Brief: Return only this: the line with "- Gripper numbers" and all the lines that follow it below, through the final one, exactly as they are.

Data provided:

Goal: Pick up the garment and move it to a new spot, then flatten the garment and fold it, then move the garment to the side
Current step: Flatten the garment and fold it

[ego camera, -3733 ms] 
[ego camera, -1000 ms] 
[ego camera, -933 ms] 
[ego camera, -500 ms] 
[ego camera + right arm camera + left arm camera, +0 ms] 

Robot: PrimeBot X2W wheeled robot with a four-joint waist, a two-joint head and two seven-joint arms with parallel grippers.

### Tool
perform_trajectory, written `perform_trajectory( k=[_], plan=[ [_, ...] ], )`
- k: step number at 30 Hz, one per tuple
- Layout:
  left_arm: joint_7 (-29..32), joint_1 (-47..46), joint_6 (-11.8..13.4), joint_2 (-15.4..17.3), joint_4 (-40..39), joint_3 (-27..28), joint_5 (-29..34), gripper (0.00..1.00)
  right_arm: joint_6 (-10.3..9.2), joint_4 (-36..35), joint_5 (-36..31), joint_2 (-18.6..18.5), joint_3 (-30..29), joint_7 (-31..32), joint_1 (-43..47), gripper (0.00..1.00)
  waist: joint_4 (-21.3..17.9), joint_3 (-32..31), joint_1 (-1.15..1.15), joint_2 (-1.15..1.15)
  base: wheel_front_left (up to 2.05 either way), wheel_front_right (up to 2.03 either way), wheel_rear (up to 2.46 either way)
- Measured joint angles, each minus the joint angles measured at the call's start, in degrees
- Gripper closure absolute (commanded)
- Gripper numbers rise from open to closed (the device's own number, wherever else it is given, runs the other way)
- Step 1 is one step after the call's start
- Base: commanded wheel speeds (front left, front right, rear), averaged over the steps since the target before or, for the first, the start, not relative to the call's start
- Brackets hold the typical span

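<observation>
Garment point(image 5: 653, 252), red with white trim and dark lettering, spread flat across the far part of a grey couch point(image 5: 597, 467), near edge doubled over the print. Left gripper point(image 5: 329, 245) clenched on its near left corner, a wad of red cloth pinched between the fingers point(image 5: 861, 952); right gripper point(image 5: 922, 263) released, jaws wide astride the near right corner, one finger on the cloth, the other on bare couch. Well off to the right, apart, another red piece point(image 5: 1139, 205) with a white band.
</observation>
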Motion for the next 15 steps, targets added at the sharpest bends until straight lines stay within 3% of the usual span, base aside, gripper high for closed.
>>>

Exercise answer:
- Gripper numbers rise from open to closed (the device's own number, wherever else it is given, runs the other way)
- Step 1 is one step after the call's start
- Base: commanded wheel speeds (front left, front right, rear), averaged over the steps since the target before or, for the first, the start, not relative to the call's start
- Brackets hold the typical span

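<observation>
Garment point(image 5: 653, 252), red with white trim and dark lettering, spread flat across the far part of a grey couch point(image 5: 597, 467), near edge doubled over the print. Left gripper point(image 5: 329, 245) clenched on its near left corner, a wad of red cloth pinched between the fingers point(image 5: 861, 952); right gripper point(image 5: 922, 263) released, jaws wide astride the near right corner, one finger on the cloth, the other on bare couch. Well off to the right, apart, another red piece point(image 5: 1139, 205) with a white band.
</observation>
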Motion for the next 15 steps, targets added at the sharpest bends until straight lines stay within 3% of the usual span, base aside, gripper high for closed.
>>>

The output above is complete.